[WHAT IS EXPECTED]:
Which of the lines in the data mention the string "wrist"? List them all.

[DATASET SECTION]:
=== Section Start ===

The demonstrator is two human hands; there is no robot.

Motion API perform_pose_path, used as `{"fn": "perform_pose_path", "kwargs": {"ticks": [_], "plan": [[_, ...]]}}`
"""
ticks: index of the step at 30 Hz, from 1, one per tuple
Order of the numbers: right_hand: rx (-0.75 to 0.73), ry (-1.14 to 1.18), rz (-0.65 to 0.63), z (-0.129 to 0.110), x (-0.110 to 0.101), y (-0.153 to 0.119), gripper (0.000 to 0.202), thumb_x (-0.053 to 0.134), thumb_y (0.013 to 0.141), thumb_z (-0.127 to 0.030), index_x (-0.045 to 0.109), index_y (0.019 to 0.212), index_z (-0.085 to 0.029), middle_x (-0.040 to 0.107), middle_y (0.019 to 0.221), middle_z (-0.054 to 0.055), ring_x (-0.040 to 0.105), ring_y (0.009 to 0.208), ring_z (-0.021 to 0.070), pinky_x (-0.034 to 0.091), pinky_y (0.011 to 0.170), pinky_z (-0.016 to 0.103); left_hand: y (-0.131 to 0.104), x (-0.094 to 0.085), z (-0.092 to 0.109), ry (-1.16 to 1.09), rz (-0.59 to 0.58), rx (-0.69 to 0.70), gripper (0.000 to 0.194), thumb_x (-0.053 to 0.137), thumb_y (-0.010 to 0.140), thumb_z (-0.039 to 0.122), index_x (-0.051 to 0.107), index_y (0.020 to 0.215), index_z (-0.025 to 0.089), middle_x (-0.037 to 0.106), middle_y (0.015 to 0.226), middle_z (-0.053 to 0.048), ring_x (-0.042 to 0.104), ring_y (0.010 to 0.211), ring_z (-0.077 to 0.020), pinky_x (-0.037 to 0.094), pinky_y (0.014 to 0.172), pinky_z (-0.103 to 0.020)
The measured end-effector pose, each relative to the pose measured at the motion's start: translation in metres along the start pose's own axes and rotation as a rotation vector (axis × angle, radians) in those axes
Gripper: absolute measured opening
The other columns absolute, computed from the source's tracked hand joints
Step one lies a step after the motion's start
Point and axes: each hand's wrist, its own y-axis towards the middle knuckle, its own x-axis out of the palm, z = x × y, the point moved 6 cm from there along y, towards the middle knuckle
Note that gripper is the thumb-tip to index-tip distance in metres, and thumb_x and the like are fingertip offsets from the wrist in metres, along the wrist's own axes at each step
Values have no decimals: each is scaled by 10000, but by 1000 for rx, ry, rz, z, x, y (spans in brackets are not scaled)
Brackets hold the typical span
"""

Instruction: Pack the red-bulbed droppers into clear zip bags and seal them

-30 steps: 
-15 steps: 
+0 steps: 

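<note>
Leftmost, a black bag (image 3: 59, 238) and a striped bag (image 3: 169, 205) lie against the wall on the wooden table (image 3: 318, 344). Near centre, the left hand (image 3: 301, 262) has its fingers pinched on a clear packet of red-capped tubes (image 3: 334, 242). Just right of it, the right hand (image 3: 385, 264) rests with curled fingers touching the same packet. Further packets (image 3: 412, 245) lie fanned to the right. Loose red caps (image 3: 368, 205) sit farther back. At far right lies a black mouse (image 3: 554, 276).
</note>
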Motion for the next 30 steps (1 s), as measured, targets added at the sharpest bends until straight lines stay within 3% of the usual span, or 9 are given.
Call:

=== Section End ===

[SOLUTION TO THIS EXERCISE]:
Point and axes: each hand's wrist, its own y-axis towards the middle knuckle, its own x-axis out of the palm, z = x × y, the point moved 6 cm from there along y, towards the middle knuckle
Note that gripper is the thumb-tip to index-tip distance in metres, and thumb_x and the like are fingertip offsets from the wrist in metres, along the wrist's own axes at each step

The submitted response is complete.